DIRECTIONS FOR THIS TASK: Starting at the first line of the listing below, retype each line up to and including the one that contains "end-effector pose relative". Leave pictures out.

STORED DATA:
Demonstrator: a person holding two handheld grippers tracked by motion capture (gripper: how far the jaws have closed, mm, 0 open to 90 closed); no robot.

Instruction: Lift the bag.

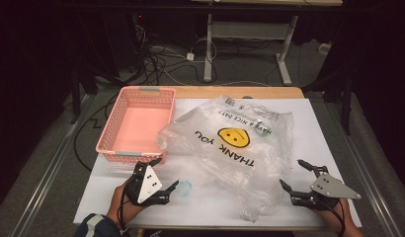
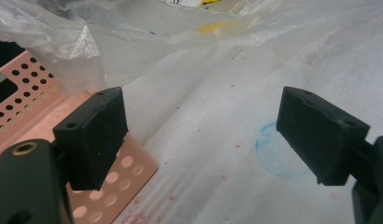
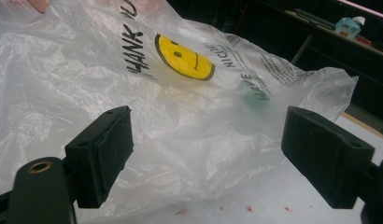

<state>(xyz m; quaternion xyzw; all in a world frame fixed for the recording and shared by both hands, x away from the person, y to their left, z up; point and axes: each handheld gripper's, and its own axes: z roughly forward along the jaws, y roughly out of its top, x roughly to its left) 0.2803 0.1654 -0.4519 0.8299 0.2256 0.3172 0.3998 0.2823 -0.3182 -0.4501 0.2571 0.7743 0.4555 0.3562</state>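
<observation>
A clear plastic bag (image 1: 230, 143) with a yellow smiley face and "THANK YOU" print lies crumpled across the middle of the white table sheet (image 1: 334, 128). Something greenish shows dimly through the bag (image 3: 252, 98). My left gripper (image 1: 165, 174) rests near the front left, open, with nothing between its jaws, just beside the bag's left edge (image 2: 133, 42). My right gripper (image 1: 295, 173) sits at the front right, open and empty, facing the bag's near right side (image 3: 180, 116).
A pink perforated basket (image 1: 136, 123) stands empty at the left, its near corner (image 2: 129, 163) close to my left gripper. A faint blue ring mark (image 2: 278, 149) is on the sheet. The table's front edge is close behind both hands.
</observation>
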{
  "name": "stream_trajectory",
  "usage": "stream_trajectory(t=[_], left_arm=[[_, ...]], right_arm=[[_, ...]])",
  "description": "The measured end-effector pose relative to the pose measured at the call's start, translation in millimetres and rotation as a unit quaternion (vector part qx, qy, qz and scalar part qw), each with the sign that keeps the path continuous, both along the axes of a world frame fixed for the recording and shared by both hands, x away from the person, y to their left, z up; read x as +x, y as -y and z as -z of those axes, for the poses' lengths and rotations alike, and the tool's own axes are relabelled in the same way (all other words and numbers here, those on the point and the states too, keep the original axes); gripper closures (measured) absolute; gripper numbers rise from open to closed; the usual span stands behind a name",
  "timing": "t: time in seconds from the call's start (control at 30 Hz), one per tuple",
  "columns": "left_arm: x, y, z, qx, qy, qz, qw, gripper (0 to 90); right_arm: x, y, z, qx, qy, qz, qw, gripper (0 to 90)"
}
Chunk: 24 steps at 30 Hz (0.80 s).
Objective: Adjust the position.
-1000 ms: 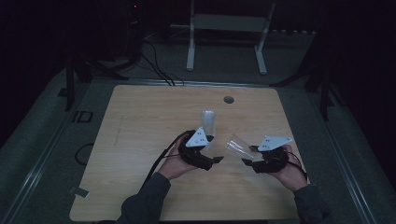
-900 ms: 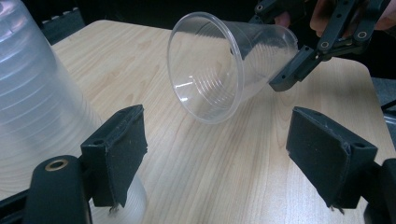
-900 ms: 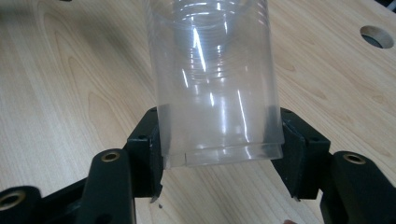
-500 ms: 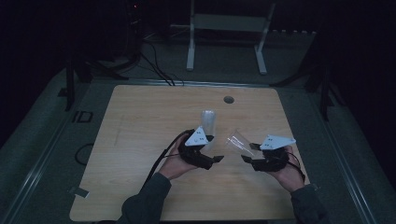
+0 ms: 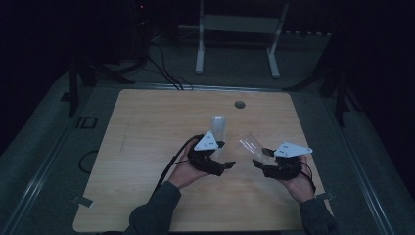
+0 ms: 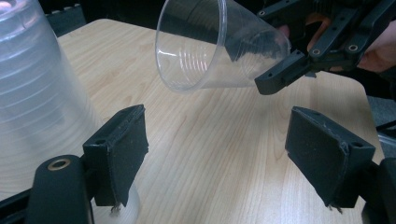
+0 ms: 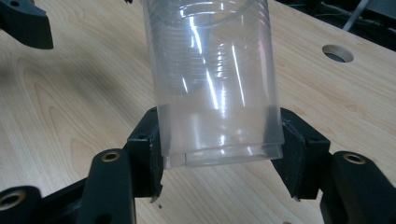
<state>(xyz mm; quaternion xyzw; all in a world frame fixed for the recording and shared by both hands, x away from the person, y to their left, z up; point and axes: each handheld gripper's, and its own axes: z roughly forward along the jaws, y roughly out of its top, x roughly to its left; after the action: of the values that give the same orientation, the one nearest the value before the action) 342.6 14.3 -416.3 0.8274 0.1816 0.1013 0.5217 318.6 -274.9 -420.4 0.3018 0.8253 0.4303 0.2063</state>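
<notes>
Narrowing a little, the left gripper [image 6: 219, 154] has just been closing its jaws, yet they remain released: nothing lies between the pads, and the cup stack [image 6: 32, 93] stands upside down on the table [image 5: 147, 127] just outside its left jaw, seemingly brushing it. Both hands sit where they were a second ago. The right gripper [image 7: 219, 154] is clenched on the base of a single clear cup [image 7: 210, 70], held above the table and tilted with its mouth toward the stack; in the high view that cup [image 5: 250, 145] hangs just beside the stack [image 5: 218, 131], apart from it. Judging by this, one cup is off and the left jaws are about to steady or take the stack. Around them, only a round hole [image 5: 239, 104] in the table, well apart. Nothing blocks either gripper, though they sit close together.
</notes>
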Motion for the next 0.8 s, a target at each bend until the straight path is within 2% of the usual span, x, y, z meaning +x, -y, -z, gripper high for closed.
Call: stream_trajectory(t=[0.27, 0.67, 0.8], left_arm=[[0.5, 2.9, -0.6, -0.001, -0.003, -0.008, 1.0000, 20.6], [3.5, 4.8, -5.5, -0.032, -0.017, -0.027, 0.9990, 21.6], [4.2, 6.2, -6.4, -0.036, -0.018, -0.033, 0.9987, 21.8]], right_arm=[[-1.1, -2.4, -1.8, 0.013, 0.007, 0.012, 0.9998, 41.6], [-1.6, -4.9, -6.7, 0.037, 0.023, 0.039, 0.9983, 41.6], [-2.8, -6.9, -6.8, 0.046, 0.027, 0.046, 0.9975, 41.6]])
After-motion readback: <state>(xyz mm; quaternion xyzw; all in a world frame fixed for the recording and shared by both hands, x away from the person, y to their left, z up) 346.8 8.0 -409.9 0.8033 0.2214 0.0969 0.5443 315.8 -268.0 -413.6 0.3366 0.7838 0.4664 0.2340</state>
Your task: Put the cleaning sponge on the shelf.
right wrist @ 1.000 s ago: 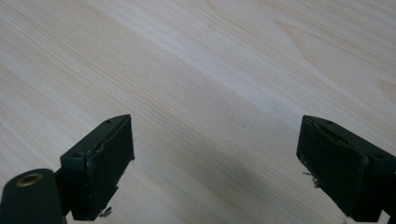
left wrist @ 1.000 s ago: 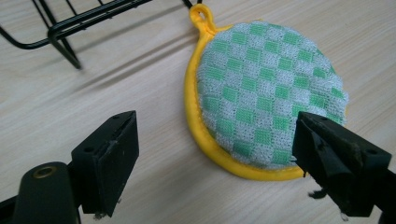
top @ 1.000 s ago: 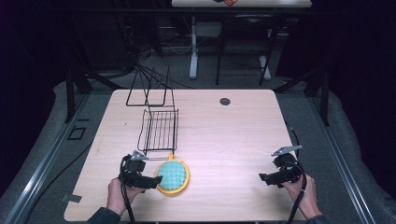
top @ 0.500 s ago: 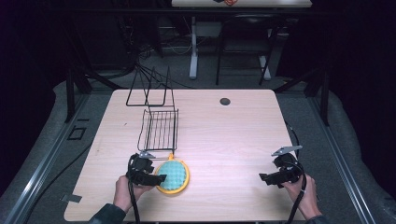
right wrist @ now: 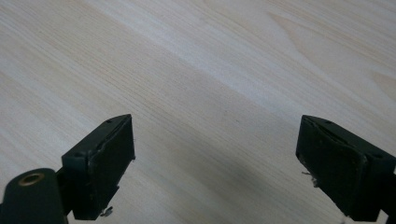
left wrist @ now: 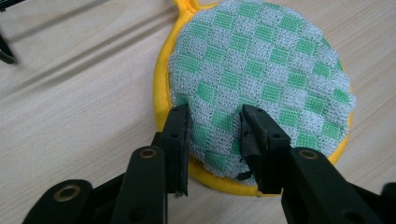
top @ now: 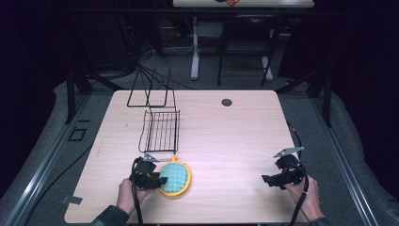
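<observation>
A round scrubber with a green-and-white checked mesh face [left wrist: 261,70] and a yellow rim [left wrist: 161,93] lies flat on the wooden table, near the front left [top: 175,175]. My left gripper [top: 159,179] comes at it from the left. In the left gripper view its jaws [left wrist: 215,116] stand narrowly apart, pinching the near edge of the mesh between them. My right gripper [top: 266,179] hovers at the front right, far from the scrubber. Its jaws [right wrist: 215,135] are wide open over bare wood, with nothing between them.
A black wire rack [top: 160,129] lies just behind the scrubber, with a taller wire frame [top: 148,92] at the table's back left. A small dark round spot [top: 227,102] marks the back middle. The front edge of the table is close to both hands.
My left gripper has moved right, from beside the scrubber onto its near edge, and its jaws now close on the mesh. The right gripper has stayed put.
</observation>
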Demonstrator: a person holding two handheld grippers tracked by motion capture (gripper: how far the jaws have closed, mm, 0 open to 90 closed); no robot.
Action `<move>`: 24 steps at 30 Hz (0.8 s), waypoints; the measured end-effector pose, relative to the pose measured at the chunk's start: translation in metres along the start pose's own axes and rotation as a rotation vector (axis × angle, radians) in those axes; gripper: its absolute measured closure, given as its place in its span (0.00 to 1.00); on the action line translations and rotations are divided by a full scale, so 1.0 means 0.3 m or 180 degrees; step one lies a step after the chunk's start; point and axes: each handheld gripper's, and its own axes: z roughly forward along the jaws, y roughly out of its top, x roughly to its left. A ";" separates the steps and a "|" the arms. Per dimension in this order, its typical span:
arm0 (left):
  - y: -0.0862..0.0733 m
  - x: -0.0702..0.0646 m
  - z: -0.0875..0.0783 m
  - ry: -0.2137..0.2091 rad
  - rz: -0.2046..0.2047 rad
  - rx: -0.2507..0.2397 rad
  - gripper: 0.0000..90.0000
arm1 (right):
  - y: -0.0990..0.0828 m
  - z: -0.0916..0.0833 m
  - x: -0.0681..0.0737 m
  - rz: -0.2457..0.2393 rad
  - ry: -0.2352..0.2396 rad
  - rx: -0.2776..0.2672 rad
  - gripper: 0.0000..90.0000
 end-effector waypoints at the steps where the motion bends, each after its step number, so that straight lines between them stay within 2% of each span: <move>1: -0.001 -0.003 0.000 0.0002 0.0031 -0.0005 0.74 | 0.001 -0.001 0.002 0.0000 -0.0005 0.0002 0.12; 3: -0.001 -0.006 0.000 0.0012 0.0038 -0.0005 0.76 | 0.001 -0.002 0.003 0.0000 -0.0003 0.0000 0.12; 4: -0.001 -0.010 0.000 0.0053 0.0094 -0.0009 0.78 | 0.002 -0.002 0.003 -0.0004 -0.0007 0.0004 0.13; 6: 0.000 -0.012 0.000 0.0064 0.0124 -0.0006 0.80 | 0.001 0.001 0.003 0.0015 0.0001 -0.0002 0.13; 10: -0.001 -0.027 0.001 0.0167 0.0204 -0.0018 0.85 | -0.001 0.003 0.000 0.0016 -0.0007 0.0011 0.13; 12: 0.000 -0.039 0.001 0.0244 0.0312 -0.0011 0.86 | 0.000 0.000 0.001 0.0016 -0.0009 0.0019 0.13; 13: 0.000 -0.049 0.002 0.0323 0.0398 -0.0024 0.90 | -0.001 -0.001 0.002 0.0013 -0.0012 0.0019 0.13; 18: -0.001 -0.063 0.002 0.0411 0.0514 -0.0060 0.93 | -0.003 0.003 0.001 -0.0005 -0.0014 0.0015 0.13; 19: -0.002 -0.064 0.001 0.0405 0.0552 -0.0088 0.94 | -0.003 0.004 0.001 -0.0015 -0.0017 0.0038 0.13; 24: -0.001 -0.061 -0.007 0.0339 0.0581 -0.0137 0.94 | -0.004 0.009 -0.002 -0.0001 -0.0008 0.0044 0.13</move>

YOUR SOLUTION:
Demonstrator: a person holding two handheld grippers tracked by motion capture (gripper: how far the jaws have closed, mm, 0 open to 90 closed); no robot.

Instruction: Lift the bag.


<state>(xyz m; quaternion xyzw; all in a world frame fixed for the recording and shared by both hands, x away from the person, y to their left, z up; point and axes: each handheld gripper's, and its own axes: z roughly forward along the jaws, y roughly out of its top, x roughly to its left) 0.2803 0.1654 -0.4519 0.8299 0.2256 0.3172 0.3998 0.2823 -0.3182 -0.4501 0.2571 0.7743 0.4555 0.3562</state>
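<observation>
A clear plastic bag (image 1: 230, 143) with a yellow smiley face and "THANK YOU" print lies crumpled across the middle of the white table sheet (image 1: 334, 128). Something greenish shows dimly through the bag (image 3: 252, 98). My left gripper (image 1: 165, 174) rests near the front left, open, with nothing between its jaws, just beside the bag's left edge (image 2: 133, 42). My right gripper (image 1: 295, 173) sits at the front right, open and empty, facing the bag's near right side (image 3: 180, 116).
A pink perforated basket (image 1: 136, 123) stands empty at the left, its near corner (image 2: 129, 163) close to my left gripper. A faint blue ring mark (image 2: 278, 149) is on the sheet. The table's front edge is close behind both hands.
</observation>
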{
  "name": "stream_trajectory",
  "usage": "stream_trajectory(t=[_], left_arm=[[_, ...]], right_arm=[[_, ...]])",
  "description": "The measured end-effector pose relative to the pose measured at the call's start, translation in millimetres and rotation as a unit quaternion (vector part qx, qy, qz and scalar part qw), each with the sign that keeps the path continuous, both along the axes of a world frame fixed for the recording and shared by both hands, x away from the person, y to their left, z up; read x as +x, y as -y and z as -z of those axes, for the poses' lengths and rotations alike, and the tool's own axes are relabelled in the same way (all other words and numbers here, those on the point and the states too, keep the original axes); gripper closures (measured) absolute; gripper numbers rise from open to closed; the usual span stands behind a name",

What is written here forms the complete answer.